The author doesn’t romanticize tradition; instead, he uses it as a lens to critique AI’s epistemological blind spots. The result is a rare fusion: a rigorous technological perspective blended with civilizational introspection. His background as a computer scientist lends credibility to his technical observations, while his command of Indic philosophy enables him to interrogate AI’s moral and existential dimensions with unusual clarity.
He doesn’t shy away from being the political. He astutely identifies India’s contemporary dilemmas, ranging from technological dependency to cultural insecurity, as the long shadows of colonial trauma. His critique of India’s post-colonial technocratic elite is pointed but never polemical. Instead, he advocates for a reawakening of civilizational confidence, suggesting that India must integrate its spiritual and philosophical inheritance with technological advancement to craft a truly sovereign path in the AI age.

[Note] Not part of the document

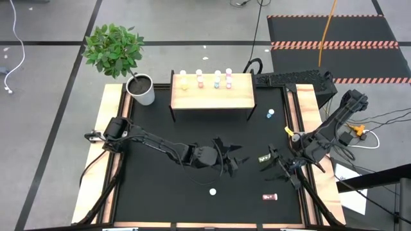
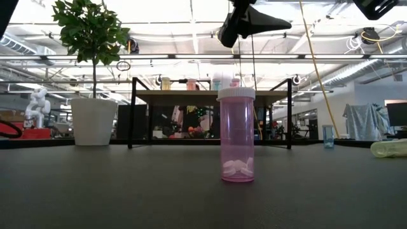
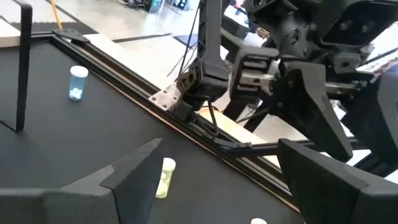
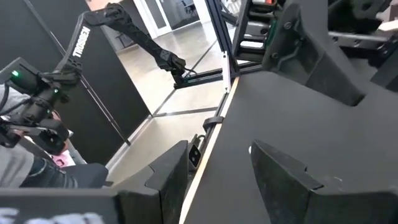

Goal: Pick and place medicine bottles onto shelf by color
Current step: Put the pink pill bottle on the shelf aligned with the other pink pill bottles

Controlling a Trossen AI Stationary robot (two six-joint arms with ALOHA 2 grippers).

✍️ Strengths of the Book :
🔸Multidimensional Analysis (spans technology, history, philosophy, and politics with seamless transitions) 🔸Clarity with Complexity 🔸Timely and Timeless (The book speaks to our present AI anxieties while rooting its reflections in centuries of philosophical inquiry)
✒️ Possible Improvements :
▪️For readers expecting a technical manual or predictive roadmap for AI’s future, this book may feel too abstract or speculative at times. ▪️The civilizational lens, while refreshing, might not appeal to readers who are steeped in purely empirical or secular academic traditions. ▪️Some parts might benefit from greater empirical illustration—for instance, concrete case studies showing how civilizational values shape AI deployment across cultures.
In conclusion, it is a bold, intellectually rich, and philosophically nuanced book. The author emerges not just as a technologist or historian, but as a civilizational thinker, one who urges us to look beyond mere efficiency and productivity in our AI pursuits. He reminds us that meaning, memory, and dignity are not optional footnotes but essential to any sustainable future with machines.